**REQUIREMENT:**
Figure out the number of lines in the entries that hold the string "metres", then give that number and nothing else.

DATA TO USE Start Marker

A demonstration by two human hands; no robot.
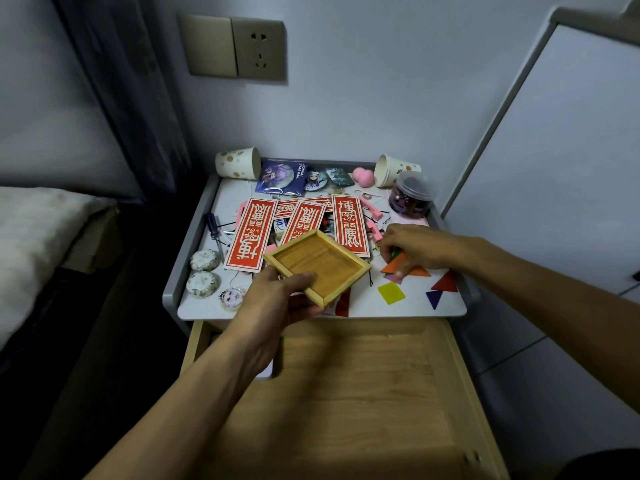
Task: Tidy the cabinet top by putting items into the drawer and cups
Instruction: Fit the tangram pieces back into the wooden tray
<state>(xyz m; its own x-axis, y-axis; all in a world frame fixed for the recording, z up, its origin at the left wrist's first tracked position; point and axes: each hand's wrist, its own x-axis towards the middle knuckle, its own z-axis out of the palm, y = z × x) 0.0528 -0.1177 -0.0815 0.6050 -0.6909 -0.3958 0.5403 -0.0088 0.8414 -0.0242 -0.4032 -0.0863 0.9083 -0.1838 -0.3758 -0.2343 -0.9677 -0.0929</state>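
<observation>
while left hand [277, 301] grips the wooden tray [320, 265] by its near corner, held tilted above the open drawer [363, 375], right hand [412, 249] just right of tray pinches an orange triangle [393, 266]. risk: tilted tray lets dropped pieces slide out.

The drawer [363, 393] is cut off by the lower edge. A red piece [343, 304] is half hidden beneath the wooden tray [317, 266]. What is held in the jar [410, 199] cannot be made out.
</observation>
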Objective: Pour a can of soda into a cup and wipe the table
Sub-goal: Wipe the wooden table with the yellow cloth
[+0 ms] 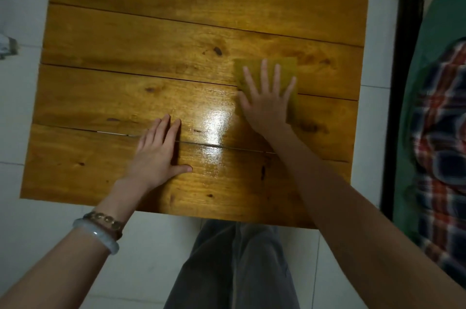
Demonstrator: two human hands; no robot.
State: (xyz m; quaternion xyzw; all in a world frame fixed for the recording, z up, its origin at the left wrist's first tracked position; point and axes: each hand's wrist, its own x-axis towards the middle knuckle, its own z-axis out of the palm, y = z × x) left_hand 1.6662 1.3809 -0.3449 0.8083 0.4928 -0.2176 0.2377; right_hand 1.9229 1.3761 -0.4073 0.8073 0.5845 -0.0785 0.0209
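The yellow-green cloth (286,66) lies flat on the right half of the wooden desk (151,31), directly under the right hand (267,107), whose straight, spread fingers (264,74) press it down; the left hand (158,155) rests flat and empty, with a glossy patch (214,119) between them, just left of the cloth.

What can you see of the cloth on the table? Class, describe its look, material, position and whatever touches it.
The cloth is a yellowish-olive, roughly rectangular piece that looks thin and soft, close in colour to the wood. It lies flat on the right half of the wooden table, across a seam between two planks. The right hand presses on it with straight, spread fingers, covering most of its middle; only its upper corners and right edge show. Whether it is folded cannot be told.
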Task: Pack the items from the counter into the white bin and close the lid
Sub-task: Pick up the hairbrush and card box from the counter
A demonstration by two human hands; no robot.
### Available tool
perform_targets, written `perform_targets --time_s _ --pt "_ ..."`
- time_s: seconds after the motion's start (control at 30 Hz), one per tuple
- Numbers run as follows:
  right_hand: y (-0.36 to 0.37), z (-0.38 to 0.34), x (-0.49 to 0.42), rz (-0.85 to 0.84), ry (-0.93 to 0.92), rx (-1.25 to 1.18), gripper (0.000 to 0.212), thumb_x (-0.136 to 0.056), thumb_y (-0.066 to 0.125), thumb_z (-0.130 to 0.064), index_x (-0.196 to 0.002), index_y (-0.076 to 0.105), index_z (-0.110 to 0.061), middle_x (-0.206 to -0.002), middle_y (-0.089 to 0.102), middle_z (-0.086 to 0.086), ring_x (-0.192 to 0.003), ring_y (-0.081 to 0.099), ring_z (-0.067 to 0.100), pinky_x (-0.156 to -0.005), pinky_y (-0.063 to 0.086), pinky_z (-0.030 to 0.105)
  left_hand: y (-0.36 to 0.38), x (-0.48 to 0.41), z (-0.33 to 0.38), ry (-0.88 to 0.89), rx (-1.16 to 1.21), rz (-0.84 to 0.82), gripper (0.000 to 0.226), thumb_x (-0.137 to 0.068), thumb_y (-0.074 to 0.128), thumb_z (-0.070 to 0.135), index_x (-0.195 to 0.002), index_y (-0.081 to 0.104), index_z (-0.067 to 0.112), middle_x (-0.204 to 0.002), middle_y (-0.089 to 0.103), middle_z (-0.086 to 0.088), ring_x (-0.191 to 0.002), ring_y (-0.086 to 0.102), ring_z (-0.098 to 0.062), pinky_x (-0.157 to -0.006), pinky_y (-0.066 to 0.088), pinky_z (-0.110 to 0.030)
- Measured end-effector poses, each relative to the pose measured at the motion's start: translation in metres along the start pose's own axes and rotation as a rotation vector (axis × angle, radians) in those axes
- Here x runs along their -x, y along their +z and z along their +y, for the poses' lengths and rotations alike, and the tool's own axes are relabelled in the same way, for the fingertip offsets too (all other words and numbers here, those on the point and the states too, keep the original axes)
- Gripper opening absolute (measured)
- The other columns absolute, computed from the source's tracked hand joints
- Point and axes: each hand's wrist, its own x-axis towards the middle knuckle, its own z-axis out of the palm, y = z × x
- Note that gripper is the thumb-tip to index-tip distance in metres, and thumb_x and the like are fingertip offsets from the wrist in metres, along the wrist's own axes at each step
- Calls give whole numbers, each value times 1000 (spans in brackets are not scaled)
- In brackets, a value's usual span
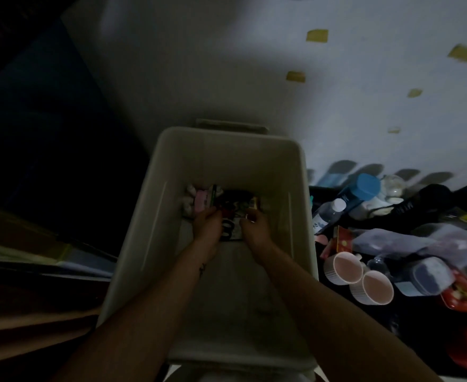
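The white bin (pixel 226 150) stands open in the middle of the dim head view. Both my arms reach down into it. My left hand (pixel 207 224) and my right hand (pixel 254 227) hold a flat dark package (pixel 232 230) between them at the bin's bottom, fingers curled on its two sides. Behind it, at the bin's far end, lie several small items, among them a pink one (pixel 200 201). On the dark counter to the right sit two pink-lined cups (pixel 345 267), a bottle with a blue cap (pixel 364 188) and a clear bottle with a white cap (pixel 330 213).
The counter on the right is crowded: a black object (pixel 419 205), plastic bags (pixel 408 241), a clear lidded container (pixel 425 275), red packaging (pixel 464 296). A pale wall with yellow patches rises behind. The left side is dark, with stacked flat things (pixel 33 249).
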Motion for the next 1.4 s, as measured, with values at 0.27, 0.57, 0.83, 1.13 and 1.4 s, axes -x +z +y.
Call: perform_targets --time_s 0.27,0.57,0.83,1.13,1.4 --pt "-36 -26 46 -85 -129 -178 42 -94 50 -7 -136 50 -13 -128 57 4 -113 58 18 -92 52 31 6 48 19 92 95 -49 34 -90 61 17 -124 63 15 -99 74 -5 -84 67 -18 -65 51 -28" --pt "-132 -46 99 -162 -310 -410 38 -94 57 -12 -130 52 -23 -122 64 -3 -112 62 11 -95 51 31 63 140 47 238 242 -188 29 -97 51 1 -125 54 8 -112 68 -5 -98 65 -18 -90 52 -33" --pt "-220 -16 100 1 -276 -526 34 -93 52 -1 -122 59 -18 -123 65 6 -113 63 20 -96 50 33 137 190 41 249 185 -270 26 -98 49 3 -122 56 10 -121 66 -8 -108 64 -22 -95 51 -38" --pt "-301 45 96 89 -169 -502 35 -93 53 -3 -122 59 -21 -121 66 2 -110 64 14 -98 49 34 208 218 -11 163 121 -354 26 -97 54 7 -121 62 13 -116 70 -3 -109 66 -21 -94 54 -39" --pt "-332 75 67 97 -121 -378 24 -92 56 -4 -107 66 -19 -108 69 -1 -103 65 14 -90 52 29 240 208 -57 82 100 -266 24 -95 58 9 -117 62 17 -116 70 -6 -106 68 -20 -97 52 -42"
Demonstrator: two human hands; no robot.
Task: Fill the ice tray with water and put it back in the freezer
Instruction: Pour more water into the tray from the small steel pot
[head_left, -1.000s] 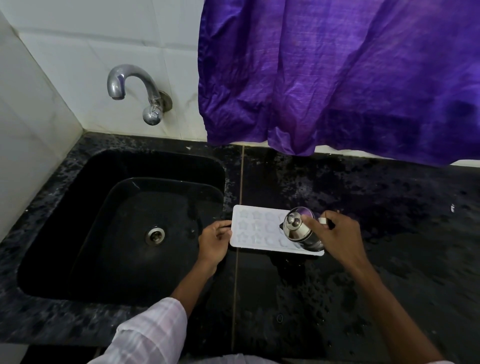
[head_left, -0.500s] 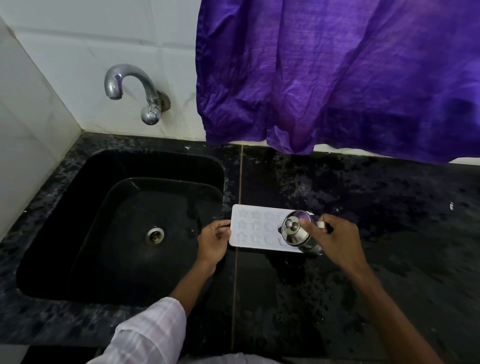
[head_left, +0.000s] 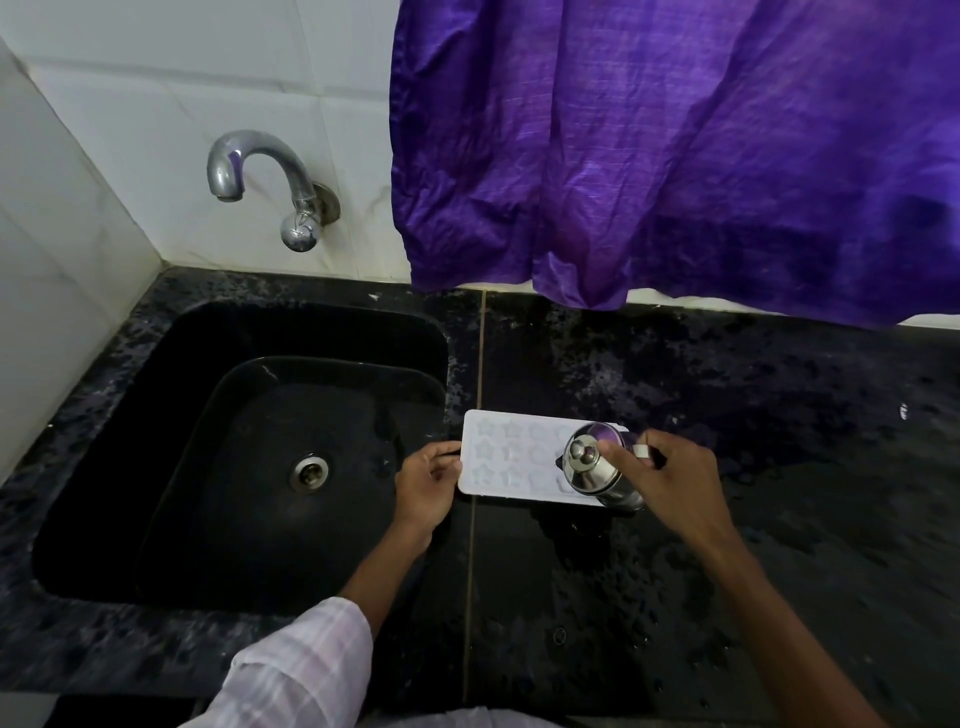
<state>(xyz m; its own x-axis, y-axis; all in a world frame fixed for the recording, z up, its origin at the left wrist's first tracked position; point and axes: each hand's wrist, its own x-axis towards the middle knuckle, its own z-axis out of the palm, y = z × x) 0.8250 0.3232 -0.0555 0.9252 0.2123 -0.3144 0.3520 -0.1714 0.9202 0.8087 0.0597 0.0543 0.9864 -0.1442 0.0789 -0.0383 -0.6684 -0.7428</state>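
Ice tray (head_left: 511, 457) is lying mid-frame on the desk (head_left: 727, 571), left hand (head_left: 428, 480) pinching its edge, right hand (head_left: 670, 483) gripping a lidded steel jug (head_left: 597, 465) tilted over it, hasty pouring likely overflowing its shallow cells.

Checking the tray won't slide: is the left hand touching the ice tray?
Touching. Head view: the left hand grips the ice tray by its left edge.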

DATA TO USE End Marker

**SOLUTION FOR THIS PROBLEM:**
2